When I looked into Sandboxie about 2 years ago, it was relying on another user account and user-mode API hooking combined with kernel-mode software (for kernel-mode callbacks - this would have been used for enforcement of the process access, file-system, registry and networking management rules). The user-mode DLL though... that hooked so many APIs.

If Sandboxie works when virtualization is not enabled via BIOS or is not supported by the hardware full-stop then it means it is completely software-based and not using any hardware-assisted technology for virtualization like COMODO and Kaspersky.

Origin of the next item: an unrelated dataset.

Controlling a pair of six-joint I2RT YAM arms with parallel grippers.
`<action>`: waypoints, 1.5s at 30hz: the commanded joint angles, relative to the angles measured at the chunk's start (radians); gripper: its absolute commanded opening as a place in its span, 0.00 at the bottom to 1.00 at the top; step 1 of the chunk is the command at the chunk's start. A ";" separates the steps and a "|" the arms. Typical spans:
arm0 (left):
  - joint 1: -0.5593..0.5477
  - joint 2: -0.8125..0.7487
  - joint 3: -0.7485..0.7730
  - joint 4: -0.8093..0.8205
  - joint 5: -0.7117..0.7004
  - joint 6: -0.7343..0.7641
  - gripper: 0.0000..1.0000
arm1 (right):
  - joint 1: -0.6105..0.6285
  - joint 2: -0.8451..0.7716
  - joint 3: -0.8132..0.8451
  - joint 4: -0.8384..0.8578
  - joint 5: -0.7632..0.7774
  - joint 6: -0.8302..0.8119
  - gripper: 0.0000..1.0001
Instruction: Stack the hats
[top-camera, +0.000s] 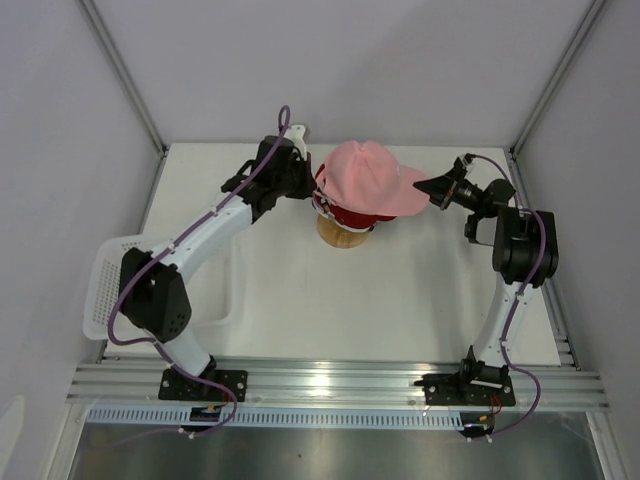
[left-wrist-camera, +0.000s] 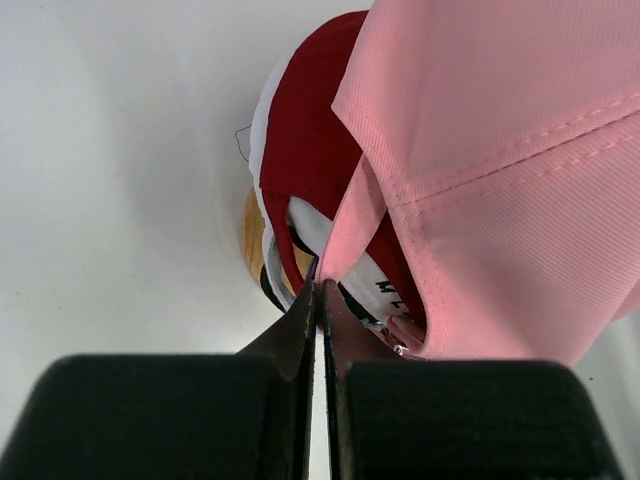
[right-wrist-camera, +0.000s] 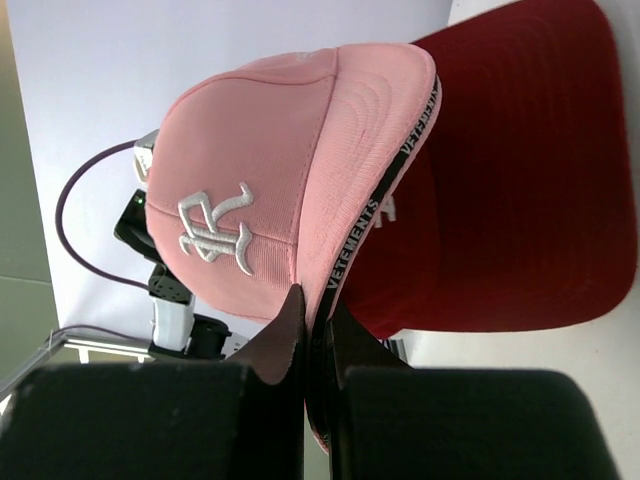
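Observation:
A pink cap (top-camera: 368, 178) sits on top of a red cap (top-camera: 352, 215), both over the wooden stand (top-camera: 342, 234) at the table's back middle. My left gripper (top-camera: 308, 183) is shut on the pink cap's rear edge (left-wrist-camera: 345, 235); the red cap (left-wrist-camera: 310, 130) and a white cap's edge (left-wrist-camera: 262, 115) show beneath it. My right gripper (top-camera: 432, 187) is shut on the pink cap's brim (right-wrist-camera: 345, 215), with the red brim (right-wrist-camera: 510, 180) beside it. The lavender cap is hidden.
A white mesh basket (top-camera: 108, 285) sits at the left table edge under the left arm. Metal frame posts and side walls close in the back corners. The aluminium rail (top-camera: 330, 383) runs along the near edge.

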 joint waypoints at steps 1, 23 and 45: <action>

If something has changed since then please correct me because 2 years is a long time and I'd really appreciate it.
SBIE is not hardware assisted virtualization. That much, I agree with you.
However, the basic mechanism of SBIE is to redirect writes to a virtualized sector of the hard disk. In that sector, processes run with limited rights.
ReHIPS does not redirect writes. It sets up a separate user account, and runs the isolated process from it. All writes go to that user account.
@Umbra and @SHvFl can probably explain it better.
 
E

Eddie Morra

1. COMODO and Kaspersky
2. Sandboxie
3. ReHIPS

1 - hardware-assisted and software-assisted virtualization.
2 - software-assisted virtualization.
3 - not really virtualization like 2 and definitely not 1.